# TASK
Send back every line of the data exactly.

[Opening SOURCE DATA section]

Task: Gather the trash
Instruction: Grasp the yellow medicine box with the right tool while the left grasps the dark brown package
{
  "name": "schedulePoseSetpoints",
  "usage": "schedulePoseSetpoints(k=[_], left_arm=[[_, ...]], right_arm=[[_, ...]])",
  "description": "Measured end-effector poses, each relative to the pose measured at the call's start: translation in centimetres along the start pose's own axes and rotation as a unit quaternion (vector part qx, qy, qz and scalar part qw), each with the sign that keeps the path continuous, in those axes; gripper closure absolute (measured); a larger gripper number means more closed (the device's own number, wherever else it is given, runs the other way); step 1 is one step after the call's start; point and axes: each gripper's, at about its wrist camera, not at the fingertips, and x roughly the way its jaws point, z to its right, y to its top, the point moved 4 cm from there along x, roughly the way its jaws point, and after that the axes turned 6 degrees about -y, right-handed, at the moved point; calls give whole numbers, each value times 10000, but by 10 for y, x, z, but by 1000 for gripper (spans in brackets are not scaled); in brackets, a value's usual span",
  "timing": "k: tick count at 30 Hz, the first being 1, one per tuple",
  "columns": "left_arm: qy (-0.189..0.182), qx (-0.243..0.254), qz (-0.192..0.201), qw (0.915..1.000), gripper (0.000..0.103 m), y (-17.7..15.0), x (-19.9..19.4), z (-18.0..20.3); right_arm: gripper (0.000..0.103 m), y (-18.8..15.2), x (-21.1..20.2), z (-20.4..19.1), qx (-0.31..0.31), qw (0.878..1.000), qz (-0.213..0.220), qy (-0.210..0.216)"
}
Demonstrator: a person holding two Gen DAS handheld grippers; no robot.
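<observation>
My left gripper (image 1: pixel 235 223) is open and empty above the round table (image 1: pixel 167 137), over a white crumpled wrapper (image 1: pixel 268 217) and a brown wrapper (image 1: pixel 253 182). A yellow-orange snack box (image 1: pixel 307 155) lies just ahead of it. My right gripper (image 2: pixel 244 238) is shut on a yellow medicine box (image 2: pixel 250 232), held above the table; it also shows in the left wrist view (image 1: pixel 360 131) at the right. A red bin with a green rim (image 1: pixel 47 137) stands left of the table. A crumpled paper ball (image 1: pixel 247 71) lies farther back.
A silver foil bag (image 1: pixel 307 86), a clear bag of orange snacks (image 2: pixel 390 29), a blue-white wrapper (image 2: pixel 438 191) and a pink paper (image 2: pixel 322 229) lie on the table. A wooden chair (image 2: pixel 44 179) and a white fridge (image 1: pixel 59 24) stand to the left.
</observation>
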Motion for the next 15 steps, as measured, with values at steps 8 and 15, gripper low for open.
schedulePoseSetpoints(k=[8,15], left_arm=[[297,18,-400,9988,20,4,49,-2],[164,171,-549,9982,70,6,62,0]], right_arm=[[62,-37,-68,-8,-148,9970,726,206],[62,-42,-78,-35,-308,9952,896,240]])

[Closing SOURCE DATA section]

# ANSWER FOR THIS EXERCISE
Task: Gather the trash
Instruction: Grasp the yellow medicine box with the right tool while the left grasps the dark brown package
{
  "name": "schedulePoseSetpoints",
  "usage": "schedulePoseSetpoints(k=[_], left_arm=[[_, ...]], right_arm=[[_, ...]])",
  "description": "Measured end-effector poses, each relative to the pose measured at the call's start: translation in centimetres along the start pose's own axes and rotation as a unit quaternion (vector part qx, qy, qz and scalar part qw), each with the sign that keeps the path continuous, in those axes; gripper closure absolute (measured); a larger gripper number means more closed (the device's own number, wherever else it is given, runs the other way); step 1 is one step after the call's start; point and axes: each gripper's, at about its wrist camera, not at the fingertips, and x roughly the way its jaws point, z to its right, y to its top, the point moved 4 cm from there along x, roughly the way its jaws point, and after that the axes turned 6 degrees about -y, right-handed, at the moved point; calls give whole numbers, each value times 10000, but by 10 for y, x, z, but by 1000 for gripper (spans in brackets are not scaled); in brackets, a value's usual span",
  "timing": "k: tick count at 30 Hz, the first being 1, one per tuple",
  "columns": "left_arm: qy (-0.189..0.182), qx (-0.243..0.254), qz (-0.192..0.201), qw (0.915..1.000), gripper (0.000..0.103 m), y (-17.7..15.0), x (-19.9..19.4), z (-18.0..20.3); right_arm: gripper (0.000..0.103 m), y (-18.8..15.2), x (-21.1..20.2), z (-20.4..19.1), qx (-0.31..0.31), qw (0.878..1.000), qz (-0.213..0.220), qy (-0.210..0.216)"
}
Demonstrator: a person holding two Gen DAS handheld grippers; no robot.
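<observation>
My left gripper (image 1: pixel 235 223) is open and empty above the round table (image 1: pixel 167 137), over a white crumpled wrapper (image 1: pixel 268 217) and a brown wrapper (image 1: pixel 253 182). A yellow-orange snack box (image 1: pixel 307 155) lies just ahead of it. My right gripper (image 2: pixel 244 238) is shut on a yellow medicine box (image 2: pixel 250 232), held above the table; it also shows in the left wrist view (image 1: pixel 360 131) at the right. A red bin with a green rim (image 1: pixel 47 137) stands left of the table. A crumpled paper ball (image 1: pixel 247 71) lies farther back.
A silver foil bag (image 1: pixel 307 86), a clear bag of orange snacks (image 2: pixel 390 29), a blue-white wrapper (image 2: pixel 438 191) and a pink paper (image 2: pixel 322 229) lie on the table. A wooden chair (image 2: pixel 44 179) and a white fridge (image 1: pixel 59 24) stand to the left.
</observation>
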Motion for the next 15 steps, as measured, with values at steps 8 and 15, gripper low for open.
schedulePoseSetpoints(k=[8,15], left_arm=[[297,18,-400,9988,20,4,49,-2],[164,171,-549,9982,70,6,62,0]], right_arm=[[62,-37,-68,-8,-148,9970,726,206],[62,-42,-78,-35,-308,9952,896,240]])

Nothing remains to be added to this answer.